* [How to complete this task] The data must be copied over exactly and in full.

========

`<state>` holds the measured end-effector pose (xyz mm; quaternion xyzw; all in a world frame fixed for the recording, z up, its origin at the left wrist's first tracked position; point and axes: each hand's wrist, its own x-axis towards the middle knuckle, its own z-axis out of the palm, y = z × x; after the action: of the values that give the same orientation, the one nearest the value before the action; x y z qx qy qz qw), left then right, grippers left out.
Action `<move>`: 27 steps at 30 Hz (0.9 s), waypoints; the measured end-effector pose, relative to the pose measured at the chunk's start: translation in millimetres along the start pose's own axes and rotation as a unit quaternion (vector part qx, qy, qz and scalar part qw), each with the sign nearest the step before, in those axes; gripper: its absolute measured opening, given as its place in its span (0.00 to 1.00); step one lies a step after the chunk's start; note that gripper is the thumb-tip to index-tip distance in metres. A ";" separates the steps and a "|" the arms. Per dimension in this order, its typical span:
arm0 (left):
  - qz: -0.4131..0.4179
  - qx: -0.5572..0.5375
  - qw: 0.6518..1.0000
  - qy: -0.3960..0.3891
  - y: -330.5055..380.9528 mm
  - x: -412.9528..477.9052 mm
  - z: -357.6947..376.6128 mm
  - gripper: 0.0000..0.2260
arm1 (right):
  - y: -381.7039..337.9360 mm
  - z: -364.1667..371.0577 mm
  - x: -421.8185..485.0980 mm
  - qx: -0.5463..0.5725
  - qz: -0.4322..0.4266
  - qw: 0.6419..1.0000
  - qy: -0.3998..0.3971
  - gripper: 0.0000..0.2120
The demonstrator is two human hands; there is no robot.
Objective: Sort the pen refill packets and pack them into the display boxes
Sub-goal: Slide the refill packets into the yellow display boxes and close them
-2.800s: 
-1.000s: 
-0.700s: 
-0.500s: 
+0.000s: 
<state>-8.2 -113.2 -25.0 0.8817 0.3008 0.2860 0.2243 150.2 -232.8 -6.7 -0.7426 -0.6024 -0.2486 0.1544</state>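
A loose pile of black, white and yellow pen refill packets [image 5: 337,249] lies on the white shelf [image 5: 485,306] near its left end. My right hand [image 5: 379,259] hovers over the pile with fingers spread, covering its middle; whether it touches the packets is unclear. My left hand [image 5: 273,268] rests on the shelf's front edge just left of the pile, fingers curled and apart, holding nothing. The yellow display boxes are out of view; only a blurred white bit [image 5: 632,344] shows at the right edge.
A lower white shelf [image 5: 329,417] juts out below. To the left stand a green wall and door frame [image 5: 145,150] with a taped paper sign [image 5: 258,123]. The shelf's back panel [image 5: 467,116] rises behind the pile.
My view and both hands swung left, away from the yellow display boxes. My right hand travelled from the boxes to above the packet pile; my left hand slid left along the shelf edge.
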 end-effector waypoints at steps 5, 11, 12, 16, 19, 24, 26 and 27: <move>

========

* [Result]
`<state>` holds the measured end-effector pose (xyz mm; quaternion xyzw; all in a world frame fixed for the recording, z up, its origin at the left wrist's first tracked position; point and axes: each hand's wrist, its own x-axis towards the middle knuckle, its own z-axis out of the palm, y = z × x; after the action: of the values that give the same orientation, the one nearest the value before the action; x y z qx qy qz qw), left then right, grippers left out.
Action `<move>`: 27 steps at 30 Hz (0.9 s), waypoints; the measured end-effector pose, relative to the pose measured at the chunk's start: translation in millimetres along the start pose's own axes and rotation as a unit quaternion (vector part qx, qy, qz and scalar part qw), each with the sign nearest the step before, in those axes; gripper: its absolute measured opening, given as its place in its span (0.00 to 1.00); step one lies a step after the chunk's start; note that gripper is the thumb-tip to index-tip distance in metres. A ";" separates the steps and a "|" the arms. Per dimension in this order, its typical span:
arm0 (left):
  - qz: -0.4131..0.4179
  - qx: -0.5572..0.5375
  - qw: 0.6518..1.0000
  - qy: -0.3960..0.3891
  - y: -330.5055..380.9528 mm
  - x: -412.9528..477.9052 mm
  - z: -357.6947..376.6128 mm
  - gripper: 0.0000..0.2260
arm1 (right):
  - y: -381.7039..337.9360 mm
  - z: -364.1667..371.0577 mm
  - x: -421.8185..485.0980 mm
  - qx: -0.5463..0.5725
  - qz: -0.4322..0.4266
  - qw: 0.6419..1.0000
  - qy: -0.3998..0.3971
  - gripper: 0.0000..0.2120
The demonstrator is two human hands; there is no robot.
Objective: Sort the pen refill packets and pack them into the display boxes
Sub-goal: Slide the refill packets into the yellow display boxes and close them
-2.800s: 
-1.000s: 
-0.700s: 
-0.500s: 
+0.000s: 
<state>-8.2 -113.2 -25.0 0.8817 0.3008 0.2860 0.2243 150.2 -232.8 -6.7 -0.7426 -0.6024 -0.2486 0.1544</state>
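A loose pile of black, white and yellow pen refill packets [image 5: 337,249] lies on the white shelf [image 5: 485,306] near its left end. My right hand [image 5: 379,259] hovers over the pile with fingers spread, covering its middle; whether it touches the packets is unclear. My left hand [image 5: 273,268] rests on the shelf's front edge just left of the pile, fingers curled and apart, holding nothing. The yellow display boxes are out of view; only a blurred white bit [image 5: 632,344] shows at the right edge.
A lower white shelf [image 5: 329,417] juts out below. To the left stand a green wall and door frame [image 5: 145,150] with a taped paper sign [image 5: 258,123]. The shelf's back panel [image 5: 467,116] rises behind the pile.
My view and both hands swung left, away from the yellow display boxes. My right hand travelled from the boxes to above the packet pile; my left hand slid left along the shelf edge.
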 end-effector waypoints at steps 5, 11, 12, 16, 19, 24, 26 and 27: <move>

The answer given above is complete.